I bought a jar of chopped garlic because I couldn’t find any decent fresh. However, when I cooked with it I certainly wasn’t able to get the desired result from my dish. Turns out Allicin is unstable, it degrades with heat, but also with time. So, if you want that great garlic taste, chop it fresh.

Vampires

Whole Raw Garlic Globes
Whole Raw Garlic Globes

Well, that’s the science and chemistry lesson, let’s move on the the story part. Vampires. The myth is vampires hate garlic, turns out, there’s some possible truth behind the stories. Porphyria, is a hereditary disease that affects the blood. It’s symptoms and effects mimic many of the vampire myths, and it also affected some of the Eastern European nobility in the middle ages. Anything containing sulfur can cause an adverse reaction to someone who has porphyria. Garlic is high in sulfur compounds, hence they would stay away from it.

It’s Healthy

When it comes to health, garlic has a long history of medical uses. The ancient Greeks and Egyptians believed in it, and there is mention of it in ancient Chinese medical texts. Firstly, garlic is very high in sulfur, and sulfur is the third most abundant chemical in the human body, behind calcium and phosphorus. It is essential to DNA repair, is found in the hair and skin. It is in many over the counter skin treatments, for acne and rosacea.

Peeled Garlic in a Bowl
Peeled Garlic in a Bowl

Multiple studies have shown that fresh garlic extract does have some antibiotic, anti fungal and anti microbial qualities. It is an ingredient in antibiotic Sulfonamide drugs, used to treat, amongst other things, UTI’s. Also, garlic affects blood pressure by preventing the production of a chemical that hardens the arteries. Many studies have shown that fresh garlic lowers cholesterol and is good for the blood.

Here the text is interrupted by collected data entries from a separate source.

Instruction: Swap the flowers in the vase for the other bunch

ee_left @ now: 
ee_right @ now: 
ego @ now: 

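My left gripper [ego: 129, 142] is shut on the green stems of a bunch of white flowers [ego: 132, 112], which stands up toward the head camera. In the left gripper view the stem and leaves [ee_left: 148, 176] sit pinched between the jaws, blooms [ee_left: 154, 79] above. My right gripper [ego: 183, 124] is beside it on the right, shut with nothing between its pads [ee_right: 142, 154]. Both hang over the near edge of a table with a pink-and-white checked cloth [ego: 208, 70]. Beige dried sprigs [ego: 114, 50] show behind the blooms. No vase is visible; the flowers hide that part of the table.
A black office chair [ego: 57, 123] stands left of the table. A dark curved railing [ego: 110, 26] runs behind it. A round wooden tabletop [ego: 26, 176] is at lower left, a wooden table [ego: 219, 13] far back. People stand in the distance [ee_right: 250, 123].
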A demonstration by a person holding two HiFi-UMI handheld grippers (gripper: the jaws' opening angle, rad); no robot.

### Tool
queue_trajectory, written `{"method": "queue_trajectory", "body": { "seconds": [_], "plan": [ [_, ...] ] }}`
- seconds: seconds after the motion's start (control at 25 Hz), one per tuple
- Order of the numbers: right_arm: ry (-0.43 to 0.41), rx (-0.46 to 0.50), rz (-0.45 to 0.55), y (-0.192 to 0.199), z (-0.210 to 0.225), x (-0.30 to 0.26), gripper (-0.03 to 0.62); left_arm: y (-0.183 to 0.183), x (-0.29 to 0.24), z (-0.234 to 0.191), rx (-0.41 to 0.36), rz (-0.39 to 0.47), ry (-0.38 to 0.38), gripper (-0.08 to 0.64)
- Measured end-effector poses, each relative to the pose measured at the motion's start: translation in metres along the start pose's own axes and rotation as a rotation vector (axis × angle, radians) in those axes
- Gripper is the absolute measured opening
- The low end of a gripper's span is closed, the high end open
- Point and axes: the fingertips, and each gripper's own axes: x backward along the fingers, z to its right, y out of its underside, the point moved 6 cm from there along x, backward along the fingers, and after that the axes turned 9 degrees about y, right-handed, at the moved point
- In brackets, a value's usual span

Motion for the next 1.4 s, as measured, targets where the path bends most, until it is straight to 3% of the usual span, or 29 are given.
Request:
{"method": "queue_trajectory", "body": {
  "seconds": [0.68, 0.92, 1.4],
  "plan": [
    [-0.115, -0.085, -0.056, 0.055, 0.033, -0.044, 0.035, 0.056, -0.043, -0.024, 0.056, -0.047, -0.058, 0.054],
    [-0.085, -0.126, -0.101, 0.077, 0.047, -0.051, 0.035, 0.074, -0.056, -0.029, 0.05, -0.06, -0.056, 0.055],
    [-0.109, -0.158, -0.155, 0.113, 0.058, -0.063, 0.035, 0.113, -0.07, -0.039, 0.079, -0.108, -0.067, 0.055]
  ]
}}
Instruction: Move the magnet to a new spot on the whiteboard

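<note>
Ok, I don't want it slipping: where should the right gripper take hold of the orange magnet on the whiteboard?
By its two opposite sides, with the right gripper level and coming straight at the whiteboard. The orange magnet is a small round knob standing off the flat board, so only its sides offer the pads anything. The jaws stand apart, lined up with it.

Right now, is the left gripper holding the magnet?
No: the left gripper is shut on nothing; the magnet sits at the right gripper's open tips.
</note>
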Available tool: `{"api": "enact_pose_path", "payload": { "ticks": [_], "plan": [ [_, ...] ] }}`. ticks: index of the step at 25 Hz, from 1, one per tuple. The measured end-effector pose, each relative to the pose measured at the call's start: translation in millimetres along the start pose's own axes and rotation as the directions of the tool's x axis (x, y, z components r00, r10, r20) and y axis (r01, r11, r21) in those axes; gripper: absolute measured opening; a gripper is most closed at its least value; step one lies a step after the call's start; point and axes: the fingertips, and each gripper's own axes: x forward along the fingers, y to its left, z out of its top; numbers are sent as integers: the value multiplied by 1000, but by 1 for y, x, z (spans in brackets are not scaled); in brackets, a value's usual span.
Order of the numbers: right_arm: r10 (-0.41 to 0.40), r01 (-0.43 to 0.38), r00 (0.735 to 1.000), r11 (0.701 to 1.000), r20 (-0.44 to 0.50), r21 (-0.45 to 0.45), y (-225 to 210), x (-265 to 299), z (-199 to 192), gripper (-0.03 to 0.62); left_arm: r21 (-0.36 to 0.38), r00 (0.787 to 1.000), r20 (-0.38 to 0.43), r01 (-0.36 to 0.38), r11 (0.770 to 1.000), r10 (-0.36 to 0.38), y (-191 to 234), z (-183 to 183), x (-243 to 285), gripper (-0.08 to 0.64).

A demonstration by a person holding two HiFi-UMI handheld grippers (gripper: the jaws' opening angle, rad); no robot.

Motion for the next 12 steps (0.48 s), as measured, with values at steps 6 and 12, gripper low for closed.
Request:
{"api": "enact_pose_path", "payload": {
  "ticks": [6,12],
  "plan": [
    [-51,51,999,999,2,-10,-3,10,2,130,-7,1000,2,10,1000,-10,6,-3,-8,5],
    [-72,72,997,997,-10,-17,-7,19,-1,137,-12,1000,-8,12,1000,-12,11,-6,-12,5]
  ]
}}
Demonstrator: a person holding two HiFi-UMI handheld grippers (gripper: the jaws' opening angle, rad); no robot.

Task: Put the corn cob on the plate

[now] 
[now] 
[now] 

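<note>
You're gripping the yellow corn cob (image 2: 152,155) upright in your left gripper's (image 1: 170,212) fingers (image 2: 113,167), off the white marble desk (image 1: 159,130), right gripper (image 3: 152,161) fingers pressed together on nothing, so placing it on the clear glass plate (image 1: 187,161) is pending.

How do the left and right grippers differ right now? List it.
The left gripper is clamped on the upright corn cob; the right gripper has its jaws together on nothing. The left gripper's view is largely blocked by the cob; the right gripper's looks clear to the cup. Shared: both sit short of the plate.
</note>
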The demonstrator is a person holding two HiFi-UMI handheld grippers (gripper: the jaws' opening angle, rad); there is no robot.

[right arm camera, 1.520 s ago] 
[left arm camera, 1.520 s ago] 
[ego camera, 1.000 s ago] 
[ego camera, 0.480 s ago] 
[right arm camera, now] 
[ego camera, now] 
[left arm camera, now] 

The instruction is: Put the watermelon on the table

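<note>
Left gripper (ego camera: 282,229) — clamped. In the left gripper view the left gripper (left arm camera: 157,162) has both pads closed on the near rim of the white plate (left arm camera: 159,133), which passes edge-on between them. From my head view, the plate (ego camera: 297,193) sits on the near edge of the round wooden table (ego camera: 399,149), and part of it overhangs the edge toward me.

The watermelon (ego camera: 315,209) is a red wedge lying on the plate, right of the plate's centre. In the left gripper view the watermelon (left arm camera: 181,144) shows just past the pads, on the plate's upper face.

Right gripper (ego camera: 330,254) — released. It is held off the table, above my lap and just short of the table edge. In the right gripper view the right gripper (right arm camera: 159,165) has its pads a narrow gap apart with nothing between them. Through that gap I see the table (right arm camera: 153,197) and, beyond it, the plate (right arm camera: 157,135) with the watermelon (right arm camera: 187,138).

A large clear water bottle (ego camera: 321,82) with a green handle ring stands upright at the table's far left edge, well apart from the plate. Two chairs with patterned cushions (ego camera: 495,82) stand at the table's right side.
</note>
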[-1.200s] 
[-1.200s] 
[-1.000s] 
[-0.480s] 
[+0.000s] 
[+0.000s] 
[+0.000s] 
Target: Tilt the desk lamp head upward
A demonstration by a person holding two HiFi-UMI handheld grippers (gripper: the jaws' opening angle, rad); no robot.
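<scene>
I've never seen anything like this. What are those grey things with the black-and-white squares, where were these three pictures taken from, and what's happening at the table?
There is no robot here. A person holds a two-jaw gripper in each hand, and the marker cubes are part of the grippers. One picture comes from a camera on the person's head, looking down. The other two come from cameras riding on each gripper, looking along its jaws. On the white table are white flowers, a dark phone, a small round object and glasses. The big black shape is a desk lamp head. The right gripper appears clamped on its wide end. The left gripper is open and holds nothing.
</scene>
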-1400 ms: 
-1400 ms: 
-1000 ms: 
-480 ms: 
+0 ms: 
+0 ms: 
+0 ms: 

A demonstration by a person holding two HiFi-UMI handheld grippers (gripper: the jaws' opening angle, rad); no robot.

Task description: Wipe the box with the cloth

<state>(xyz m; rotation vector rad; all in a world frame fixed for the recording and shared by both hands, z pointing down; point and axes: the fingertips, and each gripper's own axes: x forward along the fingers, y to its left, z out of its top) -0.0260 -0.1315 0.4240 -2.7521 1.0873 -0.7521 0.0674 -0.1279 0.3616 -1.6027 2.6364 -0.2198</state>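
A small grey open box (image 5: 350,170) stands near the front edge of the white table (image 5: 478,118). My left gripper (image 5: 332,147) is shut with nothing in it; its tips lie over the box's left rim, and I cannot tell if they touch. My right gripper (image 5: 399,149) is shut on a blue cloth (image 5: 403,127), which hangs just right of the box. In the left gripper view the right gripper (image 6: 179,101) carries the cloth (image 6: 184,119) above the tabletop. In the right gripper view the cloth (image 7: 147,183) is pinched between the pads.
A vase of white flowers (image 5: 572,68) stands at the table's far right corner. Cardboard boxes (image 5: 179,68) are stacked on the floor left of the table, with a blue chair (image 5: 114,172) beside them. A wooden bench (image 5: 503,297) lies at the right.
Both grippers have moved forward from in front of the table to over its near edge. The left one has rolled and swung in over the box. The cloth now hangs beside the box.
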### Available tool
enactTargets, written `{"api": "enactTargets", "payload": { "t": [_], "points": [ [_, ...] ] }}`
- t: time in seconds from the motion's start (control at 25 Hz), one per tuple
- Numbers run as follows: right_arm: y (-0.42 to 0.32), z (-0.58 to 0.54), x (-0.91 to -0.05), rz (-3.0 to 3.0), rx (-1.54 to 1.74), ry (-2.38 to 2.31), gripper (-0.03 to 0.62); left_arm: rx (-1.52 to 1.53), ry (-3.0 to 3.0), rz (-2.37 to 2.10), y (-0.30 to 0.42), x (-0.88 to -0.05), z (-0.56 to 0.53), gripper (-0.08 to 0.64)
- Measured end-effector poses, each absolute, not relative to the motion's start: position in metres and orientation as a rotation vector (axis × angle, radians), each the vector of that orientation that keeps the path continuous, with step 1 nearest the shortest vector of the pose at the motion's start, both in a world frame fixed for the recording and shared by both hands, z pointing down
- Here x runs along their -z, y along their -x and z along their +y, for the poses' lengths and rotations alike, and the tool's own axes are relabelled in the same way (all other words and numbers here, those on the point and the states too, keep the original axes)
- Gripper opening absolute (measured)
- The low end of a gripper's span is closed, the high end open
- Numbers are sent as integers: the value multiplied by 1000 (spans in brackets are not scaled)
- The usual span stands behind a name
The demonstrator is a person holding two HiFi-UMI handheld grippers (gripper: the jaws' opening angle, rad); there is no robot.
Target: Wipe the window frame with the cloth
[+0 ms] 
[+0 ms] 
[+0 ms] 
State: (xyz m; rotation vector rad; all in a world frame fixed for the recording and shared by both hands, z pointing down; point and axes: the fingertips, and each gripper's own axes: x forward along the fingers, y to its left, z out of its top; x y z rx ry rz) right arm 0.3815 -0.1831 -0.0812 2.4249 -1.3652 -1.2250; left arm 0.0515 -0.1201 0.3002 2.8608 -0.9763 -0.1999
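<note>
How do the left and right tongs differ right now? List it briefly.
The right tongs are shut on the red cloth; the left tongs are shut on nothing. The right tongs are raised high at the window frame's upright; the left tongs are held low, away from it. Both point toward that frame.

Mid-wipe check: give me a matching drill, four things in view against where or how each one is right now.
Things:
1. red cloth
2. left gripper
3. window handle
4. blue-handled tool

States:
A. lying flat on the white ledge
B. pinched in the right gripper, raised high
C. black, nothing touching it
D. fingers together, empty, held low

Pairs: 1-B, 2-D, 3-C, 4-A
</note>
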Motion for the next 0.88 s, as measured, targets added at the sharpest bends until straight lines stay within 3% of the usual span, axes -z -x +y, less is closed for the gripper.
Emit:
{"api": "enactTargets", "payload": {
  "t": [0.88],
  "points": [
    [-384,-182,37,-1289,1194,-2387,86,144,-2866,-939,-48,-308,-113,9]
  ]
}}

There’s usually a grain of truth in the old herbal remedies. This is not to say we should dump the broad spectrum antibiotics we use today. But is certainly something that should be part of a healthy balanced diet.

And that is a little of the story behind garlic, and, why it has become an essential ingredient in so many of our dishes. It turns out there is a history behind so many of the basic ingredients that we use. I hope this post was informative, thank you for reading.